The Cryptotransaction.net Trap: How an Iowa Teacher Lost $312,000 to a Fake Crypto Payment Processor
DES MOINES, IOWA
Editor’s Note: The following case study is based on a verified victim complaint submitted to the Iowa Insurance Division’s Securities Bureau and the FBI’s Internet Crime Complaint Center (IC3). The victim’s identity has been anonymized to protect his privacy. All details — including the initial LinkedIn contact, the grooming through a “blockchain certification” course, the eight deposits made over three months, the fabricated $1.5 million balance, the demand for a “transaction validation fee,” and the eventual disappearance — have been documented in official reports.
The Victim: A Retired Teacher’s Search for a Secure Crypto Gateway
For Howard “Howie” Milligan, a 67‑year‑old retired high school history teacher from Des Moines, Iowa, the world of cryptocurrency had always seemed intriguing but inaccessible. After 40 years in the classroom, Howie had accumulated approximately $400,000 in savings. He wanted to help his son pay off medical school debt and still have enough left for a comfortable retirement with his wife.

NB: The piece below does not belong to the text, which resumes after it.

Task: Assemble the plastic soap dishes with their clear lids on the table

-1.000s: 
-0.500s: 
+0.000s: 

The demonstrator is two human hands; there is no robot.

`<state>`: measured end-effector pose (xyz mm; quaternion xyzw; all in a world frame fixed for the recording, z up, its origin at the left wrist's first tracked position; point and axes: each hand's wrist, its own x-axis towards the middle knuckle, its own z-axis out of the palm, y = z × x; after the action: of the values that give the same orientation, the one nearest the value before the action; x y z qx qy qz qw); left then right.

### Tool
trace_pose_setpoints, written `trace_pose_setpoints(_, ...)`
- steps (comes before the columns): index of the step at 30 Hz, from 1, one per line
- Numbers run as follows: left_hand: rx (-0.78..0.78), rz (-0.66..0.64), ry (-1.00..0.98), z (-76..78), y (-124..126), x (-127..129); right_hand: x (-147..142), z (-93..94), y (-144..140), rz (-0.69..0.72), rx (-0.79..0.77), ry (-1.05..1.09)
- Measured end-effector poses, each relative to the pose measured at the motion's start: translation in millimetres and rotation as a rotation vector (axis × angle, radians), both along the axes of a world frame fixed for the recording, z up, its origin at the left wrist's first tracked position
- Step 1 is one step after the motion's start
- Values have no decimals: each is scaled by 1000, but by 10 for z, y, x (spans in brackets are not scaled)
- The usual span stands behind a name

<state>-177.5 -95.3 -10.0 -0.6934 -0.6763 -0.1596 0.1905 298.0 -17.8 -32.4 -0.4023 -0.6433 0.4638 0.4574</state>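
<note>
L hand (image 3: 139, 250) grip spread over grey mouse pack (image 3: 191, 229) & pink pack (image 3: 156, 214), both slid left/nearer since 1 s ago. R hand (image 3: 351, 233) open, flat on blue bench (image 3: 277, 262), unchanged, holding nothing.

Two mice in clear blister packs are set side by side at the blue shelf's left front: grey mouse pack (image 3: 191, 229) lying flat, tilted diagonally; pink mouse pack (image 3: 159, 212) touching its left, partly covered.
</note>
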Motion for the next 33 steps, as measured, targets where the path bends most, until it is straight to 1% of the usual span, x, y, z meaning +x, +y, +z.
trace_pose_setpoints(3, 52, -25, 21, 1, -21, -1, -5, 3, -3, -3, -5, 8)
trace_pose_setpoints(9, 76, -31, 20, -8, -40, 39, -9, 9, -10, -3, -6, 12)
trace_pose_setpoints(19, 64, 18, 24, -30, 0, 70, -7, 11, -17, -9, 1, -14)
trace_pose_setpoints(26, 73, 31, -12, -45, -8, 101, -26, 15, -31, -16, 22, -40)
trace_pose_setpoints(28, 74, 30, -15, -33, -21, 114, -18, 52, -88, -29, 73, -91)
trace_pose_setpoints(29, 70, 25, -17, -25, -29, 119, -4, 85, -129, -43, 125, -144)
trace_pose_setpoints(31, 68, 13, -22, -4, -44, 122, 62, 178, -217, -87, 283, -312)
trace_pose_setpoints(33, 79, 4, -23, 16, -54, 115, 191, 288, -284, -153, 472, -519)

In early 2026, Howie received a LinkedIn message from a man named “Jonathan Blake,” who identified himself as a blockchain consultant. Jonathan claimed to work with Cryptotransaction.net, a platform that specialized in “institutional‑grade crypto transaction processing.” Jonathan explained that Cryptotransaction offered a service where users could earn fees by validating transactions — similar to becoming a node operator but without the technical complexity.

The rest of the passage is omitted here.